Oreiller pour l'apnée du sommeil : ce qui marche et ce qui ne marche pas
L'Oreillerie
Disons-le d'emblée, parce que le marketing du secteur entretient le flou : aucun oreiller ne traite l'apnée du sommeil. L'apnée est un trouble médical qui se diagnostique par un enregistrement du sommeil et se traite par un appareillage, une orthèse ou une intervention, selon les cas. Un oreiller intervient en complément, jamais à la place.

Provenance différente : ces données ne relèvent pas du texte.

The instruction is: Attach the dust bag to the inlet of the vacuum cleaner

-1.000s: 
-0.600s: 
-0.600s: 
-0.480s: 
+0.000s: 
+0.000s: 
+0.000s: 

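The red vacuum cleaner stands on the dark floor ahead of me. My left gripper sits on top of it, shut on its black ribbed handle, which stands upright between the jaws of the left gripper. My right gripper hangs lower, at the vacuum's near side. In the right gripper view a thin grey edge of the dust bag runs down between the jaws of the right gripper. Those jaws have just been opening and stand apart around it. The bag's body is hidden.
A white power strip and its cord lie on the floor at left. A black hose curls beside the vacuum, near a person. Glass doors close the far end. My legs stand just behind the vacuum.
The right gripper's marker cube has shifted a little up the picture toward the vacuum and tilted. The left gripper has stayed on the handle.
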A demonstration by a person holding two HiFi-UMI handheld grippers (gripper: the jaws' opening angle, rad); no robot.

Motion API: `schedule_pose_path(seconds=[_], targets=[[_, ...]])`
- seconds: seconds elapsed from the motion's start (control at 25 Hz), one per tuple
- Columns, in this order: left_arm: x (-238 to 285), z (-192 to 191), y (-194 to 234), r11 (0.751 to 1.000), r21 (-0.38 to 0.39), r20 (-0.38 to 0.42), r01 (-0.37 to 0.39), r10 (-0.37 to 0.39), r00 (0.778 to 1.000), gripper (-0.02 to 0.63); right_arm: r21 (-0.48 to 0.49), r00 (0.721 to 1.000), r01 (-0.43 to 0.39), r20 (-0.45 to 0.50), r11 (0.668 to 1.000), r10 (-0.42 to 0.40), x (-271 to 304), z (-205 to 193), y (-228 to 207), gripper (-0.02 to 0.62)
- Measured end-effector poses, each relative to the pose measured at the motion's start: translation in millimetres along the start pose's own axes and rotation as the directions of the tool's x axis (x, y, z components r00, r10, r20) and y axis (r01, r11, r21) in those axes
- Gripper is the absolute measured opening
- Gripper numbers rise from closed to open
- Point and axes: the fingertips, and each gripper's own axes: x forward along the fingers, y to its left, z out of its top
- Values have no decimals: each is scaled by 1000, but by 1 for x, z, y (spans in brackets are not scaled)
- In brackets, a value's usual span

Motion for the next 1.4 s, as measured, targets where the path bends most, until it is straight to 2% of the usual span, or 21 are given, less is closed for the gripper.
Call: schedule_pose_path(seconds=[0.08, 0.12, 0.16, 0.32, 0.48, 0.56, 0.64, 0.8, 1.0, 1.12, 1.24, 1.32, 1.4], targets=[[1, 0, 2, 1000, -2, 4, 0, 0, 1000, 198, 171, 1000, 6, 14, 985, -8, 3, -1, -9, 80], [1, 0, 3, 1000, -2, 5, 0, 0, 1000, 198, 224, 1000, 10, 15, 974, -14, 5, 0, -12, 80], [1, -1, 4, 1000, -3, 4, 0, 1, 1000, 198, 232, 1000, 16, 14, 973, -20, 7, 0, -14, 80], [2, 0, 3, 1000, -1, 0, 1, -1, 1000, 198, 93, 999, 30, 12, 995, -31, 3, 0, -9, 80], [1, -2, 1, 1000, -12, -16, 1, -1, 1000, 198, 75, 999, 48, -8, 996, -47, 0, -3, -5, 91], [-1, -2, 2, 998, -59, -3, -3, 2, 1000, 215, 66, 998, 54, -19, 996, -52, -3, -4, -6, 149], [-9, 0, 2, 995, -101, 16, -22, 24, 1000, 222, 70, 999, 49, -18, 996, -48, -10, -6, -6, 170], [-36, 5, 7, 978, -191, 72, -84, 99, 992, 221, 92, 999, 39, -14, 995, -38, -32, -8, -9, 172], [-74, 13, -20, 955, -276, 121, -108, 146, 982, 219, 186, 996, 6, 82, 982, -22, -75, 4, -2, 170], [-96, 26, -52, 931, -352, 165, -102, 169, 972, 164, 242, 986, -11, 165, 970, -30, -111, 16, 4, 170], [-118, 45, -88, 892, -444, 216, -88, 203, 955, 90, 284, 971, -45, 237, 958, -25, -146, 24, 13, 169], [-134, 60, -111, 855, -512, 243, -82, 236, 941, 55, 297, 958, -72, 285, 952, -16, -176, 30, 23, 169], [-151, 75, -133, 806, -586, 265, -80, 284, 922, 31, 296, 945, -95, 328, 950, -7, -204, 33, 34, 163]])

Cela dit, en complément, il fait deux choses mesurables.
Ce qu'un oreiller peut réellement apporter
1. Favoriser le sommeil sur le côté
Chez une partie des patients, les apnées sont nettement plus fréquentes sur le dos : la langue et les tissus mous retombent vers l'arrière et réduisent le passage de l'air. On parle d'apnée positionnelle. Un oreiller qui rend le décubitus dorsal inconfortable, ou qui cale sur le côté, réduit le temps passé dans la position défavorable.
Voir les modèles pour dormir sur le côté.
2. Rester compatible avec un masque
C'est un problème quotidien très concret pour les personnes appareillées : un oreiller classique appuie sur le bord du masque, provoque des fuites d'air, et fait perdre le bénéfice du traitement. Les modèles conçus pour l'apnée du sommeil sont creusés ou biseautés sur les côtés pour laisser passer le masque et son circuit. Un oreiller qui empêche les fuites, c'est un traitement mieux suivi.
Ce qui ne marche pas
- Surélever la tête avec plusieurs oreillers : cela plie la nuque au lieu d'incliner le buste, et referme parfois davantage les voies aériennes qu'un oreiller unique bien dimensionné.
- Les oreillers « anti-ronflement » comme solution à l'apnée : ronfler et faire des apnées ne sont pas la même chose. Un oreiller anti-ronflement peut aider un ronflement simple ; il ne remplace aucun traitement.
- Remplacer un appareillage par un oreiller : les apnées non traitées ont des conséquences cardiovasculaires documentées. Ce n'est pas un sujet de confort.
Comment choisir concrètement
Si vous êtes appareillé, la compatibilité avec le masque prime sur tout le reste : cherchez les découpes latérales. Si vous n'êtes pas appareillé mais que l'on vous a signalé des ronflements avec des pauses respiratoires, la première étape n'est pas un achat — c'est une consultation. Un enregistrement du sommeil dira si l'apnée est positionnelle, auquel cas l'oreiller devient un vrai levier.
Un mot sur la hauteur
Trop bas, le menton bascule vers la poitrine et referme la gorge. Trop haut, la nuque se plie. Dans les deux cas, la respiration se dégrade. Sur le côté, visez la hauteur qui aligne le nez avec le sternum — les rayons épais et ferme couvrent les morphologies les plus larges.
Cet article est informatif et ne remplace pas un avis médical. Si vous suspectez une apnée du sommeil, parlez-en à votre médecin.